Роза порывисто обняла его за шею, чмокнула в щеку.

— Молодец!

— Удивительное непостоянство, — с напускным осуждением проговорил улыбающийся Глазунов. — То недоумок, то молодец…

— Да будь ты чуть покладистей… — неожиданно серьезно и горячо заговорила Роза, — с твоим талантом, с твоей работоспособностью давно был бы начальником главка…

— Может, и был бы, если бы…

— Если бы не поперечничал. Но почему тебе всегда надо поперек начальству? Не хочешь поддакивать — не обязательно рубить «нет!». Можно же самортизировать: «интересная мысль», «заманчивая идея»… Да мало ли в русском языке таких вот словосочетаний? Ни к чему не призывают и не обязывают, не подрывают и не рушат, не зовут и не ведут. Отсох бы язык?
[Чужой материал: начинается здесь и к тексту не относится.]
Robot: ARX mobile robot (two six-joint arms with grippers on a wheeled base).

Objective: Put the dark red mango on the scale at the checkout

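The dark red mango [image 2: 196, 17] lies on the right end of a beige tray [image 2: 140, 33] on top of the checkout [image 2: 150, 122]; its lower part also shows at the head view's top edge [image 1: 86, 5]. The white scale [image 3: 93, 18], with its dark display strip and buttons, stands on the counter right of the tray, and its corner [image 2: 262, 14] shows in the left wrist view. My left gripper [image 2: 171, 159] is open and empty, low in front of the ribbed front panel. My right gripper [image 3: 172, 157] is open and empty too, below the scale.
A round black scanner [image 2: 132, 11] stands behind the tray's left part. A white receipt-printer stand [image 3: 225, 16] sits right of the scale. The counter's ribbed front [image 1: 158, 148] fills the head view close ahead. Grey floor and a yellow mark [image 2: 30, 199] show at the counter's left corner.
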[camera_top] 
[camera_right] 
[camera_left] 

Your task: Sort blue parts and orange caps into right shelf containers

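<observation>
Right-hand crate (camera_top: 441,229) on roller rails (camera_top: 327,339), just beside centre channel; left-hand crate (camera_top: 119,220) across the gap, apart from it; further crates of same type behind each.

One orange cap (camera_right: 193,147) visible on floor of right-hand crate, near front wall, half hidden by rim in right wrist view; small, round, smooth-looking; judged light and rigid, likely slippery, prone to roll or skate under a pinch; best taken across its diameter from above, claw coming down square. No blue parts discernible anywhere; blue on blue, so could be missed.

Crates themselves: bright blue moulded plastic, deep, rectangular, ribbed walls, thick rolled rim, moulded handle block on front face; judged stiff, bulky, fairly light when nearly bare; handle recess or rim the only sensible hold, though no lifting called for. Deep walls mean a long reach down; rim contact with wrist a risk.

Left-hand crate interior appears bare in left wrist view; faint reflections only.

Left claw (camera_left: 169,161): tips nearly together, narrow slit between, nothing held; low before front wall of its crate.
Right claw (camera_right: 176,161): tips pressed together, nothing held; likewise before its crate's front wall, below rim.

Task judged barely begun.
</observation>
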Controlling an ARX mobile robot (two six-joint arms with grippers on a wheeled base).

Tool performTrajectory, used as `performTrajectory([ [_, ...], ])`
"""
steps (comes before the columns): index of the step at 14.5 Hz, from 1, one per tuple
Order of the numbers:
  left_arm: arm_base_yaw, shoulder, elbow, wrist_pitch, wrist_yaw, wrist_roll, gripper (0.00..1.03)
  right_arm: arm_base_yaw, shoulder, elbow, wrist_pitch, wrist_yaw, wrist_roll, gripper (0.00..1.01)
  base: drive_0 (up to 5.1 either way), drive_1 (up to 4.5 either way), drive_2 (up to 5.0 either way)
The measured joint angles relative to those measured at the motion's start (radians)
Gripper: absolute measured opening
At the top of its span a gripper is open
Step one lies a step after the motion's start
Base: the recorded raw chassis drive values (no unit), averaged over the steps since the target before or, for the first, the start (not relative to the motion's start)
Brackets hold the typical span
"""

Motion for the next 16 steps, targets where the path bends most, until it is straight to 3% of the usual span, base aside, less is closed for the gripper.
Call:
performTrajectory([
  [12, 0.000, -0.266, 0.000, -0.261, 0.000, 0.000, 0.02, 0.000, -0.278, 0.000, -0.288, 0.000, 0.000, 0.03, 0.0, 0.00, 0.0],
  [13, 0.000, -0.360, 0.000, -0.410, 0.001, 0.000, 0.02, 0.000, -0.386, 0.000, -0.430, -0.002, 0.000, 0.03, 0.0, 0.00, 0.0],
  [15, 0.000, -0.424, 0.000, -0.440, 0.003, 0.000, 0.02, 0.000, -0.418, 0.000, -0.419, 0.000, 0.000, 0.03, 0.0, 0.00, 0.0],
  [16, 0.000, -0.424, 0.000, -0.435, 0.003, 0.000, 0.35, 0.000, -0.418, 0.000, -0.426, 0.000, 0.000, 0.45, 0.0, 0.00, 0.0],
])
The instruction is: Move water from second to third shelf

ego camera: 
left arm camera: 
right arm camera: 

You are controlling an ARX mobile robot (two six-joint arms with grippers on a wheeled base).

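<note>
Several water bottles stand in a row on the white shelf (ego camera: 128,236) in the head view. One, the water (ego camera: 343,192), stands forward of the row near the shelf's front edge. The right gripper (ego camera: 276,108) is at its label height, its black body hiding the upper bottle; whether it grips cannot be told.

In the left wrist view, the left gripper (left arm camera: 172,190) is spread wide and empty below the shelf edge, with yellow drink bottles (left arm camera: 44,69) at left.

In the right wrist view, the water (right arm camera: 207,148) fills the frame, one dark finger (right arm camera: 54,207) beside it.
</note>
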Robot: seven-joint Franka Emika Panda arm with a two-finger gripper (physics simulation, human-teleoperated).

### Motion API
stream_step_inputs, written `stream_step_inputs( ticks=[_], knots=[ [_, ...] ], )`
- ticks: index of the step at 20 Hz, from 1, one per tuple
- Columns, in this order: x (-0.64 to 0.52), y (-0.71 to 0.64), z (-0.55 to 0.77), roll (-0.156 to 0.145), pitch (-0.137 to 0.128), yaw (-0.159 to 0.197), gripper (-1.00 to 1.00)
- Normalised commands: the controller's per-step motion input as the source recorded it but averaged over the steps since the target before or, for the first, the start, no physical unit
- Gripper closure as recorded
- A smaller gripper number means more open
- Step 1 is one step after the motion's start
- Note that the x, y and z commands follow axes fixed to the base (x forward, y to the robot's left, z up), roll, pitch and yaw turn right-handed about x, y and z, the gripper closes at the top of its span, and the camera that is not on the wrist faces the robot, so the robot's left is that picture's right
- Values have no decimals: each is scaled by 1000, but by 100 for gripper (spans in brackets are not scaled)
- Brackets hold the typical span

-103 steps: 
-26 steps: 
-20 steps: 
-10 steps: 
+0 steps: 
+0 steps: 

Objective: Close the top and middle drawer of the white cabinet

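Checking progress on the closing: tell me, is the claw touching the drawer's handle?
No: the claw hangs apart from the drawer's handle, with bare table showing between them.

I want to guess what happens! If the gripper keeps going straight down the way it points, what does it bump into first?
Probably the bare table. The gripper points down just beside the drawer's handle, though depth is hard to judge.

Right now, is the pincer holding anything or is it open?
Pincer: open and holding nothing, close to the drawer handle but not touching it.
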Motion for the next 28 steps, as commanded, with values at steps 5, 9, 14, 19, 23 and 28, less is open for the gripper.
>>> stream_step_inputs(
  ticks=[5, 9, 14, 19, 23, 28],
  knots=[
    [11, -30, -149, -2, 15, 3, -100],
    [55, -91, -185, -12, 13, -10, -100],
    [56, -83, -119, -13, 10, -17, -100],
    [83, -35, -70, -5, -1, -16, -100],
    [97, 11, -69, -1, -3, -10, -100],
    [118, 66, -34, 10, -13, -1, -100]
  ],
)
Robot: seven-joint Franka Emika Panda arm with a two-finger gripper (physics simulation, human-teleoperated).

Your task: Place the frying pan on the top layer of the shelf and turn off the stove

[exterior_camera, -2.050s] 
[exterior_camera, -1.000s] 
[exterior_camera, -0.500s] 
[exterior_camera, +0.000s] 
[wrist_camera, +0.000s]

— Не отсох бы! Не отсох! — снова загорячился Глазунов. — Сам понимаю. И хочу! — Притиснул пятерню к груди. — Честное слово! Не могу! Приставь автомат к затылку — не могу! Эти твои словечки — ни вашим, ни нашим — первейшая подлость! Это то самое «чего изволите?», на котором любая мерзость произрастает.